04/10/2000
Shrine

From the Memphis Commercial Appeal's Bygone Days section, 10 April 2000

100 YEARS AGO
April 10, 1900

"Professor Gentry's Dog and Pony Show will open tomorrow for two days' performances at the corner of Court and Fourth Streets."

And you know what Professor Gentry made those poor dogs and ponies do, right? That's right: live animal sex shows. That's what life in nineteenth century Memphis was all about. Bestiality, pork rinds and dying of yellow fever. It was a good time to be alive, I'm sure.




Looking back, this weekend has an almost dreamlike quality to it. I was in bed in Memphis, right, and then I'm in New York, in a cab, seeing all this stuff from the movies, and I've got a friend (who I've never actually met) showing me all these things, and for a while it was sunny and warm and then it was cloudy and cold and the pretty women were men and we danced for hours....and then it snowed and I was back home.

See why it seems strange? And it was just so perfect. We wanted to do something? We did it. Cabs, bars, food...it all just fell into our laps. Less than twenty-four hours in the biggest city in the world and everything went off without a hitch. Unbelievable.

Oh, and here's another Siobhan-ism, since this thing has basically turned into a shrine to all that is Siobhan recently: she told us that her roommate insists that she call hookers "sex workers."

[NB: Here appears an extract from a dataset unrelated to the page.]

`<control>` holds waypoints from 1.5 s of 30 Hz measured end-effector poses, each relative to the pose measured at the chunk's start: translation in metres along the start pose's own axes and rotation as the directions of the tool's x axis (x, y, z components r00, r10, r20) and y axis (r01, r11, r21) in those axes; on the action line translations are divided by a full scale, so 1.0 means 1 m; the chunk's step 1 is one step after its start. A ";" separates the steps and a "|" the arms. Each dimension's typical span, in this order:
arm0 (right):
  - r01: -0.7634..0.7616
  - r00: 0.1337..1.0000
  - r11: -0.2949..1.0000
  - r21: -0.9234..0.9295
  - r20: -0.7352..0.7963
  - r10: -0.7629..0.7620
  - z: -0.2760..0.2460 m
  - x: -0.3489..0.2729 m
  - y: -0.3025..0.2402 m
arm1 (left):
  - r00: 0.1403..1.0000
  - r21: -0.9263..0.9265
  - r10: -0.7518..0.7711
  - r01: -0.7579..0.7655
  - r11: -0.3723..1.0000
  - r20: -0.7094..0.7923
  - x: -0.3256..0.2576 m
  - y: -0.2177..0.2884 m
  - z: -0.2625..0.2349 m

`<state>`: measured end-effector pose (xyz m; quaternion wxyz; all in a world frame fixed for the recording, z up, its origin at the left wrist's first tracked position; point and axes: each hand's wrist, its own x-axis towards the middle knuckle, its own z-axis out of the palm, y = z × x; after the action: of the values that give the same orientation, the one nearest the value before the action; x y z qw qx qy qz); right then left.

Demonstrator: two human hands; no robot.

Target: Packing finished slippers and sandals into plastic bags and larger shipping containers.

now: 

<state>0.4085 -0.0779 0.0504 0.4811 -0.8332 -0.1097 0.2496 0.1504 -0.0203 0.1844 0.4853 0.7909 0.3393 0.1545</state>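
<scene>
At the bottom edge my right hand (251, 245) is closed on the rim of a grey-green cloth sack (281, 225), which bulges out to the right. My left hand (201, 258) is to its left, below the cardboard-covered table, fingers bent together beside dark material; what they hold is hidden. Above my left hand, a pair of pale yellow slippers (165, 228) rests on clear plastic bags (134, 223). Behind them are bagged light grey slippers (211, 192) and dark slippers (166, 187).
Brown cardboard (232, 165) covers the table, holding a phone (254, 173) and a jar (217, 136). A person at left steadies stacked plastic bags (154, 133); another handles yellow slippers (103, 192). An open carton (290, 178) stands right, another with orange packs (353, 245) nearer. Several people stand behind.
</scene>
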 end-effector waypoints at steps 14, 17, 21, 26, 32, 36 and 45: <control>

That got me to thinking this morning: should a midget be called a short worker? Should Sonya be called a redheaded worker? Or, if it's more a description of what you do instead of what you are then should I be called a lazy worker?

On a related note, my thighs and hips ache from dancing Saturday night. I'm in horrid shape. Running tonight, and regularly for the next few months. I will lose the weight and do an under-thirty minute 5K and then I will celebrate at the Cure concert in Baltimore. Hoorah! I'll get my nipple pierced when I come back - don't want to have to mess with that on my celebratory trip. I don't even know if I'll go to the damned high school reunion, but if I do I'll look good.




I've been toying, this month, with the idea of taking this thing daily instead of the non-scheduled semi-daily program I've been following. After all, all the most popular kids (Beth, Kymm, Gus) are daily, or damned close to it. No doubt my readership would soar and I'd become some sort of Online Journal Overlord.

But I don't know if I've got the talent, if you know what I mean. The aforementioned Beth can take a day of gardening, dog walking and house cleaning and make it cohesive, funny and interesting. It's truly compelling reading. If I had to make an entry on the same topics it would read like this:

"I did some gardening today, then I walked the dog. Washed the dishes, too."

I have a hard time making the details of daily life into something other people would want to read. I have to do (or witness) things that I think would make for interesting writing later. When I don't update for days on end it usually means that I have nothing worth talking about. Perhaps I should change my attitude about what is noteworthy.

I will have to work, I suppose, to find more to write about in, say, driving to work.

So, on my way to work today I saw a huge, twelve-car smash-up on Sam Cooper westbound. It was horrible, of course, but also very impressive, in a NASCAR tragedy kind of way. I had heard on the radio on my way out of the house that there was also a spilled truckload of chicken parts on Sam Cooper westbound, and since I was driving on Sam Cooper eastbound I was really looking forward to seeing that. Unfortunately, it was on an exit ramp and just out of my sight.